■ **Work to be completed**: Please copy each line of the records below that holds the word "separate".
********
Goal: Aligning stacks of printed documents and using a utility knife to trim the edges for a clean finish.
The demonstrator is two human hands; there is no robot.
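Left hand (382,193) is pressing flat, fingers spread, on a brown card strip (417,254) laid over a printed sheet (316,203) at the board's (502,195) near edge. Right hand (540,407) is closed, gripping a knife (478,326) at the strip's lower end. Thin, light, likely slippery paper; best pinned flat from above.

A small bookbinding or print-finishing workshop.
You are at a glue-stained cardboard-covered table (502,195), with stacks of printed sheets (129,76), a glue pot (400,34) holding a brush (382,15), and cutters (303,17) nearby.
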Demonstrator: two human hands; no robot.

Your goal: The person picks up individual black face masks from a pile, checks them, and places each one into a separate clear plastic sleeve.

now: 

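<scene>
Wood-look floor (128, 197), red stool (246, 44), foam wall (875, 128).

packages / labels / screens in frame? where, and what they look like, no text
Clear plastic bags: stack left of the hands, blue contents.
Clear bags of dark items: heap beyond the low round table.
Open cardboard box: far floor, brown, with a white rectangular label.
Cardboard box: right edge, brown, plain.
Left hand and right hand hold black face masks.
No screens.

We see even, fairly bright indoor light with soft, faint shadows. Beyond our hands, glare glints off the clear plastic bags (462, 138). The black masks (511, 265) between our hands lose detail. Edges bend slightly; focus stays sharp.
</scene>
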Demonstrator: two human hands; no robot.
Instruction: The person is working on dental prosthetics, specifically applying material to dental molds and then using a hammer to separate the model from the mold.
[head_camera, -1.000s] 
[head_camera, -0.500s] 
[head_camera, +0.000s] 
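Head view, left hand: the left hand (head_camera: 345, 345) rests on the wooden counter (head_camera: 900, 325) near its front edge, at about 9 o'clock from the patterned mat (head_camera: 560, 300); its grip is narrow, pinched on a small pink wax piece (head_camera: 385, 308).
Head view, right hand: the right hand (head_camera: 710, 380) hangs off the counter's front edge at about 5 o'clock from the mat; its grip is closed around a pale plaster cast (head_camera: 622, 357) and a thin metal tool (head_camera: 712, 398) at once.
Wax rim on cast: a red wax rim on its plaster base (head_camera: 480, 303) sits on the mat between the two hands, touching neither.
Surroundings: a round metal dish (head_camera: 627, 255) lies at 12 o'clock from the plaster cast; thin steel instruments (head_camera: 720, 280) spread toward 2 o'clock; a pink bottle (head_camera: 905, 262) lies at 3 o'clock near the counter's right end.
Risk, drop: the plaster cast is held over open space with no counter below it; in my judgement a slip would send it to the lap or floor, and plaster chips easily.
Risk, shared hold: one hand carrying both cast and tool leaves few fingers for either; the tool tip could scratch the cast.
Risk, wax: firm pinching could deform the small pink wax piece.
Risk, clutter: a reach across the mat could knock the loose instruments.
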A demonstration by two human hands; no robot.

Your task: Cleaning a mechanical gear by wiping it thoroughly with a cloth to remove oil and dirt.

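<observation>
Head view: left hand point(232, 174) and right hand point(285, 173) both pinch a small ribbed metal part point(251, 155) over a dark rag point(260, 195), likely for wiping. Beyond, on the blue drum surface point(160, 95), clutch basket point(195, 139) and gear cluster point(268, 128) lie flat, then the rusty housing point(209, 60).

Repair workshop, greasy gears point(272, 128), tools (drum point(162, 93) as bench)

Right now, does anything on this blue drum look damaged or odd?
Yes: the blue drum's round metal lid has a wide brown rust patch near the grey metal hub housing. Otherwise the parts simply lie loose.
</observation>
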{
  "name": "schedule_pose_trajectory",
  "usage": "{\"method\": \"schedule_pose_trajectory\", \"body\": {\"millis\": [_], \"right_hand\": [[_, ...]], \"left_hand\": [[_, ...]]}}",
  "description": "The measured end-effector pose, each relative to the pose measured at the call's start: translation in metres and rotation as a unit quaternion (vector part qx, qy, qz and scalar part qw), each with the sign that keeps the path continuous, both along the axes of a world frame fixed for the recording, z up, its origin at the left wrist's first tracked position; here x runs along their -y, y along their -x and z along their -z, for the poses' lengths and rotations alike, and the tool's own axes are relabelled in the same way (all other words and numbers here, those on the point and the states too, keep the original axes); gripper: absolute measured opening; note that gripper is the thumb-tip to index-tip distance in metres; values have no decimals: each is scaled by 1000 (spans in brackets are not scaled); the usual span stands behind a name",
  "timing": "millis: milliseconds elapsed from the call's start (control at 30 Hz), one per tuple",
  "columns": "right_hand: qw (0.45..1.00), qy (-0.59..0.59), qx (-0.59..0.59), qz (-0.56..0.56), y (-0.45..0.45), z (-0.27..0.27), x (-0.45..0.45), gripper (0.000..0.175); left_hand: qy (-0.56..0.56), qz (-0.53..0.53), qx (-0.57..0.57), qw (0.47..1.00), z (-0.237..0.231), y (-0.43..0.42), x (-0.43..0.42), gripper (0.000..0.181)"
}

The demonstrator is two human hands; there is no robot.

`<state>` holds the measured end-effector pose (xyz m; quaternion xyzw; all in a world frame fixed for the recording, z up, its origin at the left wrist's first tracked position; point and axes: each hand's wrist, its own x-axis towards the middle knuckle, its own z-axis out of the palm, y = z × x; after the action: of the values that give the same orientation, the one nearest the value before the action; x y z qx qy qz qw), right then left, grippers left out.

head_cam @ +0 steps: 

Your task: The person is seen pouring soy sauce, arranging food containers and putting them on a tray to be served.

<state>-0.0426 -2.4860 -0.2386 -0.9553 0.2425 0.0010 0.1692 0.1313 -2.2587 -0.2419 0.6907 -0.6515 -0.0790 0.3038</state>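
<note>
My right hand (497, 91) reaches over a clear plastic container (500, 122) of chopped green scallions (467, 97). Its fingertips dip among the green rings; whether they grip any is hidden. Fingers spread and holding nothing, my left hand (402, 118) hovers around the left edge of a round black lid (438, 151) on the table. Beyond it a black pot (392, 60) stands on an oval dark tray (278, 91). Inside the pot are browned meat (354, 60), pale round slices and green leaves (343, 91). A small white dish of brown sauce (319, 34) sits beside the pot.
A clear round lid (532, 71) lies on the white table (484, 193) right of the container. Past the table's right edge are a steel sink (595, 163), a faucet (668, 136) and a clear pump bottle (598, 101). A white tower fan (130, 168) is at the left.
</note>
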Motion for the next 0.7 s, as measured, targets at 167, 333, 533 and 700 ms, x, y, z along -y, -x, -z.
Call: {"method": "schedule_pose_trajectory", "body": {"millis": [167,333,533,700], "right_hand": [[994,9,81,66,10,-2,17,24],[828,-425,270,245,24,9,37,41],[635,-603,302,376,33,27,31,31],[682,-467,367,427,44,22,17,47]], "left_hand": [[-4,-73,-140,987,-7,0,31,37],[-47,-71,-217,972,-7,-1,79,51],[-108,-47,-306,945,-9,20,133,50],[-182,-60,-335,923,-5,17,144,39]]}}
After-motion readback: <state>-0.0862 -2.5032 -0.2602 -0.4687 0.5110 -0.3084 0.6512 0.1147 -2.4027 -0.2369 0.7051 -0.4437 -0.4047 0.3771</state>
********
■ **Solution**:
Your goal: The person picks up individual black face masks from a pile, checks them, and places each one into a separate clear plastic sleeve.
Instruction: The person is working on dental prosthetics, specifically applying material to dental molds and then using a hammer to separate the model from the mold.

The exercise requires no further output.